They're back -- wireless chargers, that is. If you believe the hype in the product blogs and from some consulting firms, by 2016 you'll have them nearly everywhere: hotel rooms, conference rooms, airports, lobbies, cafés, and on your desks and entryway tables.
I'm not so sure.
[ The tech industry is pushing other fallacious notions, argues InfoWorld's Galen Gruman. He exposes the issues in the questionable promises of collaboration technology and in the questionable promises of business social collaboration. | Keep up on key mobile developments and insights with InfoWorld's Mobilize newsletter. ]
Despite years of vendor attempts, the fairly old technology underneath wireless charging -- inductive charging -- has simply failed to take root in computing devices.
Wireless charging isn't wireless
Perhaps the most obvious strike against wireless charging is that it is not in fact wireless. You run a wire from your power source (wall outlet or USB port) to the charger. Then you need to have physical contact between that charger and the flagging device. It's the contact method that changes in inductive charging, a switch from a plugged-in cable to overlapping charging surfaces.
And you don't want true wireless charging anyhow, even though demonstration versions exist. Why? Because most of the energy gets lost heating the air as the power travels between its emitter and the device. Also, you're sending a strong electromagnetic beam or waves through the space that you and other people (and the occasional pet) exist. We have all sorts of radio waves and electromagnetic radiation in our environments, but they're low-level or have very limited range at troublesome intensities. That changes, and not in a good way, at the intensities needed to charge devices in a room or even on a specific table. It'd be like living in an always-on microwave oven.
Is the convenience enough to matter?
What these devices promise is convenience: Each time you charge a smartphone or tablet, you save a few seconds by not having to link the MicroUSB, Dock, or Lightning connector to your phone or tablet or to place it precisely in its dock. Instead, you just place the device front side up on a mat. As long as the two inductive surfaces touch, the charging commences. With a big enough mat, you can charge multiple devices at the same time, using just one wall outlet or USB power source; gone are splitters and multiple cable types. "The convenience may look trivial, but if you start using it, you find it isn't," says Menno Treffer, chairman of the Wireless Power Consortium, an industry standards group whose Qi (pronounced "chee") measure is used by several smartphone makers.
Convenience is a powerful motivator, and as additional manufacturers build wireless charging into their devices' skins, more and more users could take advantage of that expedience. Lack of convenience has been a big barrier to adoption, even though wireless charging has been around for a decade; different devices have used proprietary technology, requiring a separate mat for each device. Alternatively, you have to plug them into a sled or other add-on, thus increasing bulk and effort over hooking up the charging cable. The development of inductive charging standards such as Qi removes both barriers, Treffer says.

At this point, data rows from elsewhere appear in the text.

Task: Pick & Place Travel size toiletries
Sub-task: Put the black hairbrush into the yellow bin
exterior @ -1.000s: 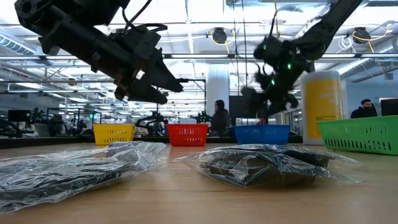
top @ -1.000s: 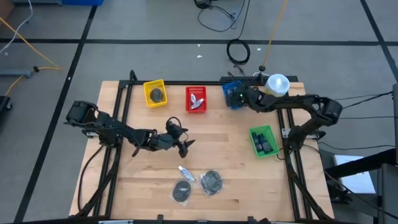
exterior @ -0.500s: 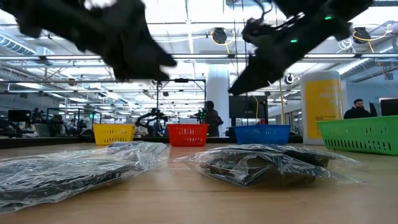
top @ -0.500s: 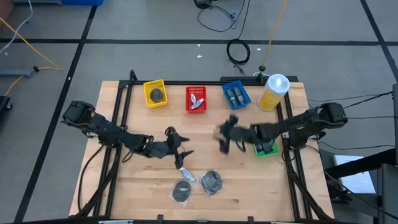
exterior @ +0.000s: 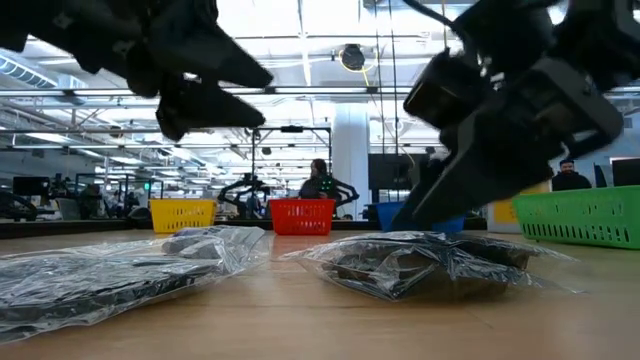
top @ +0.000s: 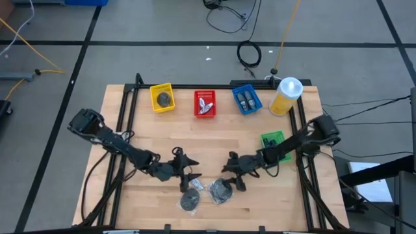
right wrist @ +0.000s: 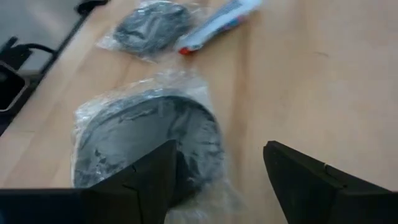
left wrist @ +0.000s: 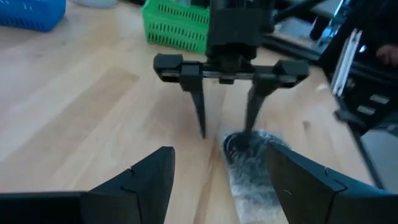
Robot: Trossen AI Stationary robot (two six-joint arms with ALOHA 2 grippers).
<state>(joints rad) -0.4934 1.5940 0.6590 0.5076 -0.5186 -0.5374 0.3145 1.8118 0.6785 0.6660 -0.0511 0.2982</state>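
Observation:
Two round dark-grey pucks in clear bags lie flat near the table's near edge: one [top: 221, 190] under my right gripper, also seen in the right wrist view [right wrist: 146, 146], the other [top: 190, 199] left of it. A white tube with blue marks [right wrist: 217, 22] lies beside them. My right gripper [top: 229, 179] is open and low over the right puck's bag [left wrist: 249, 162]. My left gripper [top: 190, 179] is open, hovers above the tube's spot and faces the right gripper [left wrist: 227, 127]. My right gripper stands with one fingertip [left wrist: 250, 127] at the edge of the right puck's bag [left wrist: 239, 142], coming slanting from above. Whether it touches the bag, I cannot tell.
Yellow basket [top: 161, 99], red basket [top: 205, 104] and blue basket [top: 247, 99] stand in a row along the far edge, each with items inside. A green basket [top: 273, 142] sits at the right, a big yellow bottle [top: 286, 96] behind it. Bare wood lies between the baskets and the pucks.
My right gripper has swung from the blue basket toward the near edge and left, dropping low over the right puck. My left gripper has moved toward the near edge and down, over the tube. The pucks and the tube have stayed where they were.

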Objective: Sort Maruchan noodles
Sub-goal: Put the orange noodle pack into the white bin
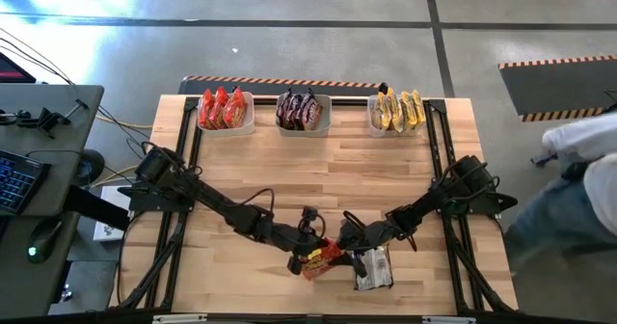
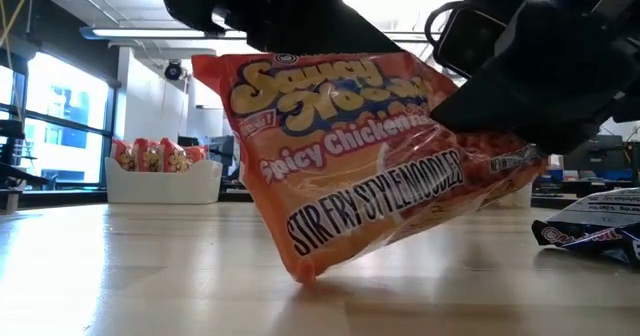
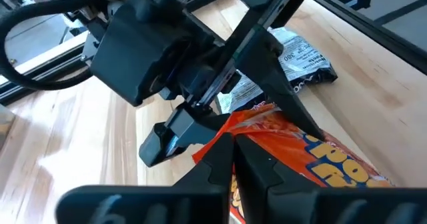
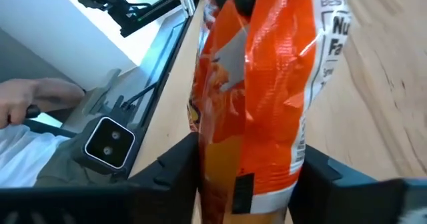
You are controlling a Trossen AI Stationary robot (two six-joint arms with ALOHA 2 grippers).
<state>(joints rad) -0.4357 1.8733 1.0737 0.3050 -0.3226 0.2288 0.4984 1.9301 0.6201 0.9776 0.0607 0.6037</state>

But the no-plug convenience of inductive charging is not as simple as you might think. You have to ensure the contact surfaces touch over sufficient area and in the correct areas -- placement still matters. That's because only part of the device will have a charging surface; the entire case won't be inductive due to issues around circuitry design, increased power wastage, and radiofrequency interference.
Charging pads are also large, and you need to uncover them when in use so that the device can make contact. On a cluttered desk, that extra space matters. A spare cable or typical wired charging dock takes much less space, and it serves as a syncing and transmission conduit for video and audio. (Yes, I know Bluetooth and Wi-Fi are increasingly taking over those other roles, but their use typically eats up battery life.)
Space matters on tables and office furniture as well -- just where will they be placed in your conference room, near your airline seat, or in a Starbucks café? At least that challenge is not much greater than where to put charging docks or cables in such environments. Such shared-facility deployments might be plausible for induction charging mats, especially if the device manufacturers converge on a single standard.